No dia em que se votaram duas moções de censura ao governo, Sébastien Lecornu sobreviveu a ambas. A primeira, apresentada pela extrema-esquerda, reuniu 271 votos - abaixo dos 289 necessários para derrubar o executivo -, enquanto a segunda, apresentada pela extrema-direita, teve apenas 144 votos a favor
O primeiro-ministro francês, Sébastien Lecornu, sobreviveu esta quinta-feira a duas moções de censura no parlamento, depois de prometer suspender a polémica reforma das pensões, uma das principais bandeiras do presidente Emmanuel Macron.
A primeira moção, apresentada pela ala radical da esquerda, reuniu 271 votos, abaixo dos 289 necessários para derrubar o governo. A segunda, proposta pela extrema-direita, teve ainda menos apoio, com apenas 144 deputados a votarem a favor.
A decisão de Lecornu, anunciada na terça-feira, de suspender a reforma foi interpretada como uma tentativa de conquistar o apoio da esquerda e garantir a sua sobrevivência política. A estratégia parece ter resultado: os socialistas, peça-chave no xadrez parlamentar, confirmaram que não votariam a favor de nenhuma das moções.
Mesmo assim, a margem de sobrevivência do executivo foi curta e expôs a fragilidade da maioria presidencial. Vários deputados rebeldes, tanto dos socialistas como dos republicanos (direita conservadora), admitiram ter ponderado votar contra o governo.
“Se fosse deputada, votaria a favor da moção. O governo apresenta-nos um orçamento socialista, e eu não sou socialista. Os nossos eleitores esperam que tenhamos valores”, afirmou Florence Portelli, vice-presidente dos republicanos.

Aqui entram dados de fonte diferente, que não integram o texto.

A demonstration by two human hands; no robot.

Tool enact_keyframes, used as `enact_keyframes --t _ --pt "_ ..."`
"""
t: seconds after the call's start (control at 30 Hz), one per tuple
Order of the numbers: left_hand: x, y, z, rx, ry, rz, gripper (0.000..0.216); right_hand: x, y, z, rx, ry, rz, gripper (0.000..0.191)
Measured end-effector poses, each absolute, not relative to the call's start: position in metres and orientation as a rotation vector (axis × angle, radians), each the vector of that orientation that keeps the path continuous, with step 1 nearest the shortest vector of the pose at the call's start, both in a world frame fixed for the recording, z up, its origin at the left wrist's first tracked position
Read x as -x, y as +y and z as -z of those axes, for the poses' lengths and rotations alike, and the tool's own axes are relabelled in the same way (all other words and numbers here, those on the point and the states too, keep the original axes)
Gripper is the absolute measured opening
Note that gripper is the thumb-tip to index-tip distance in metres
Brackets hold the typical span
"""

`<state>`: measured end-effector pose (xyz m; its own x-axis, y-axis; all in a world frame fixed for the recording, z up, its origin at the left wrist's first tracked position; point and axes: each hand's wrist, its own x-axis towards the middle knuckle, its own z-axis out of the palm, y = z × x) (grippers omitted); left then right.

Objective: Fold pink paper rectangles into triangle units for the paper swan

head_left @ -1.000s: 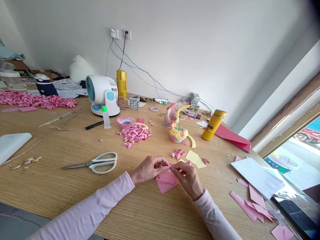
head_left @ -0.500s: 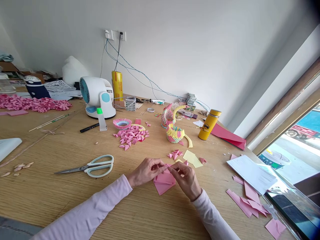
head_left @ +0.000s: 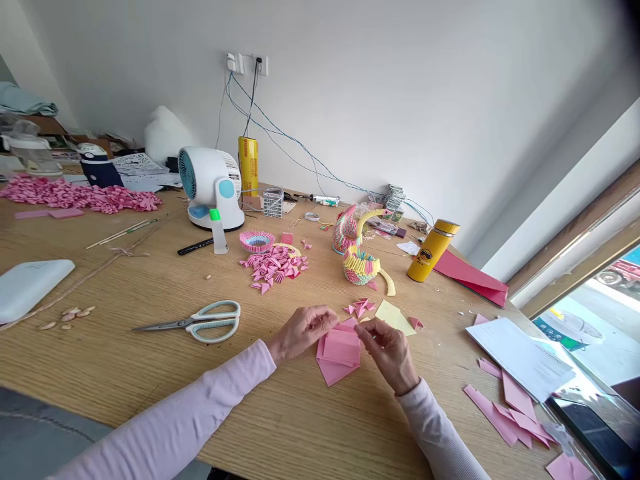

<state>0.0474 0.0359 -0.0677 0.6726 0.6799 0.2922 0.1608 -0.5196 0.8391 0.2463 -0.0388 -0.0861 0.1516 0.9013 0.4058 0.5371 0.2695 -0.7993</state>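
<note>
Both hands are over a small pile of pink paper pieces [head_left: 341, 352] on the wooden table. My left hand [head_left: 304, 331] has its thumb and fingers pinched together at the pile's upper left edge. My right hand [head_left: 387, 350] pinches at the upper right, a small gap from the left fingertips. Pink paper shows between the fingertips, but whether either hand grips a piece is unclear. Just beyond lie several folded pink triangles [head_left: 360, 307] and pale yellow paper [head_left: 395, 317]. White-handled scissors [head_left: 215, 322] rest open to the left.
Behind stand a yellow-rimmed folded-paper basket [head_left: 361, 267], a yellow bottle [head_left: 433, 251], a heap of pink folded pieces [head_left: 275, 265], a green-capped glue bottle [head_left: 219, 233] and a white fan [head_left: 213, 183]. Pink strips [head_left: 517, 393] and white papers [head_left: 517, 357] lie right.
My fingertips, together on a pink piece before, have moved apart, uncovering more of the pink pile. The whole view has shifted, so the table's things appear further right.
</note>
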Motion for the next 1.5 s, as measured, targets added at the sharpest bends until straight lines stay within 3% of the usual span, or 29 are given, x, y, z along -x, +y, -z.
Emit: enact_keyframes --t 0.13,0.27,0.43,0.57,0.9,1.1,1.5 --pt "-0.045 0.040 0.070 -2.165 0.791 -0.832 0.034 -0.265 -0.033 0.093 1.542 -1.224 -0.297 0.047" --pt "-0.045 0.042 0.078 -2.496 0.777 -0.732 0.038 -0.265 -0.035 0.091 1.621 -1.521 -0.120 0.035" --pt "-0.046 0.043 0.086 -2.634 0.778 -0.613 0.053 -0.253 -0.044 0.085 1.811 -1.812 -0.085 0.036" --pt "-0.047 0.044 0.088 -2.638 0.768 -0.595 0.051 -0.252 -0.044 0.088 1.873 -1.841 -0.181 0.032" --pt "-0.047 0.042 0.089 -2.523 0.802 -0.721 0.059 -0.262 -0.035 0.091 1.531 -1.637 -0.455 0.032" --pt "-0.053 0.040 0.081 -2.130 0.758 -0.845 0.032 -0.255 -0.037 0.084 1.334 -1.331 -0.781 0.035" --pt "-0.057 0.037 0.079 -1.697 0.554 -0.823 0.030 -0.240 -0.035 0.086 1.184 -1.344 -0.976 0.032"
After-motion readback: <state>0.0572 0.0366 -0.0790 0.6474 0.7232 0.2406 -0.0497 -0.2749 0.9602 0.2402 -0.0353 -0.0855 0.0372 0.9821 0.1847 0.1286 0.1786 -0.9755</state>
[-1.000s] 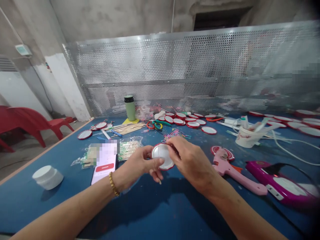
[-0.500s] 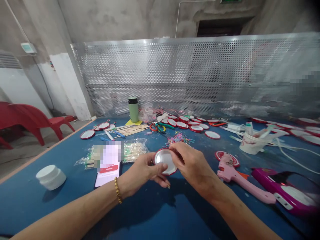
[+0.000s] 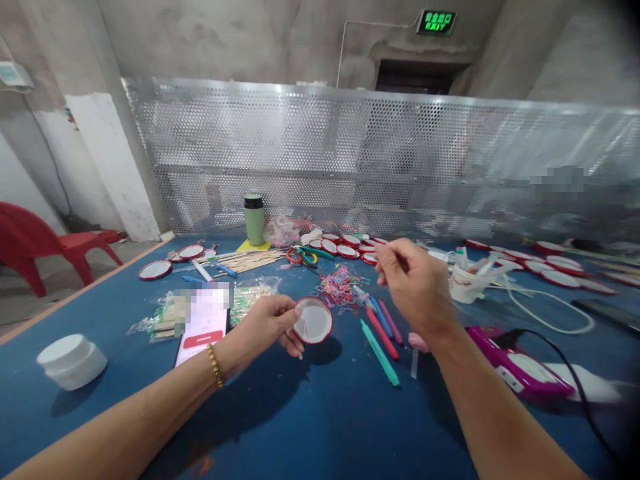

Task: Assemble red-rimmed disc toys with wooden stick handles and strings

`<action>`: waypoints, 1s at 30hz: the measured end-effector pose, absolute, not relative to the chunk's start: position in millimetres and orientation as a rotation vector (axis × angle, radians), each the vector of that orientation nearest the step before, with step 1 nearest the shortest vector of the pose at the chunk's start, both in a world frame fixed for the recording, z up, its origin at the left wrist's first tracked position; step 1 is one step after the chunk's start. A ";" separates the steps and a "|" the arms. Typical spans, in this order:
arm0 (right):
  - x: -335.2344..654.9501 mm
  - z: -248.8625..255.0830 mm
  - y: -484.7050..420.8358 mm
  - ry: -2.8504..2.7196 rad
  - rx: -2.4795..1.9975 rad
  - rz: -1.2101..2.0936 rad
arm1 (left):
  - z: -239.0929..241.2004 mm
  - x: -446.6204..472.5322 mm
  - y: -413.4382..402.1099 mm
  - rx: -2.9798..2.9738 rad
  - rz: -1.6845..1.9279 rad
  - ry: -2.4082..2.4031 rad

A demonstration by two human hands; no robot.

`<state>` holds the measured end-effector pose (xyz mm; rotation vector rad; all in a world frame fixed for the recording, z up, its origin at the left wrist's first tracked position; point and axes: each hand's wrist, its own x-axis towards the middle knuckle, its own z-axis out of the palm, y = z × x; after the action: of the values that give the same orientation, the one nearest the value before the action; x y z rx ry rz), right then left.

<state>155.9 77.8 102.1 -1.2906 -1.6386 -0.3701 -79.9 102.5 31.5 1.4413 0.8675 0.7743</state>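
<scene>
Near the middle of the table, my left hand (image 3: 267,320) pinches a round white disc (image 3: 315,321) with a red rim by its left edge. The disc's pale face is tilted up towards me. My right hand (image 3: 413,283) is raised to the right of it, apart from the disc, with curled fingers; whether anything is in them is hidden. Beyond the disc lies a heap of small coloured bands (image 3: 343,285). A teal marker (image 3: 379,353) and several other pens (image 3: 384,335) lie to the left of my right forearm. A pink piece (image 3: 419,343) shows partly beside that forearm.
On the left are a phone (image 3: 203,333), a white jar (image 3: 73,361) and bagged sticks (image 3: 167,317). A green bottle (image 3: 254,220), scissors (image 3: 303,256) and red-rimmed discs (image 3: 349,251) sit farther back. To the right stand a paper cup (image 3: 465,285) and a magenta device (image 3: 517,365) with a cord.
My right hand has let go of the disc and moved right and up. My left hand keeps the disc. The view has shifted, and pens now show where my right hand was.
</scene>
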 end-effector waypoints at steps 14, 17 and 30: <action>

A suspensão da reforma representa um duro golpe político para Macron, que via nela um dos principais legados do seu mandato. O projeto previa aumentar gradualmente a idade mínima de reforma de 62 para 64 anos até 2030, aproximando a França dos restantes países da União Europeia.
No entanto, mexer nas pensões tem sido “criptonite política” para sucessivos governos. Desde que François Mitterrand reduziu a idade da reforma para 60 anos em 1982, qualquer tentativa de reversão tem provocado protestos e instabilidade.
Atualmente, a idade média efetiva de reforma em França é de 60,7 anos, bem abaixo da média da OCDE (64,4).
Crise política e incerteza orçamental
Apesar de ter sobrevivido às duas moções, Lecornu enfrenta agora semanas de negociações tensas para aprovar o orçamento de 2026, durante as quais poderá voltar a ser alvo de novas moções de censura.
Os socialistas, encorajados pela concessão do primeiro-ministro, já exigem a introdução de um imposto sobre os mais ricos no novo orçamento, sinal claro da fragilidade do executivo.
Lecornu prometeu apresentar em novembro uma emenda à lei de financiamento da segurança social para formalizar a suspensão da reforma das pensões.
Contudo, vários deputados de esquerda alertam que o primeiro-ministro pode estar a preparar uma armadilha política. A medida, dizem, poderia obrigá-los a aceitar outras disposições orçamentais com as quais discordam.
“Foram enganados!”, criticou o deputado da ala dura da esquerda, Manuel Bompard, em declarações à TF1.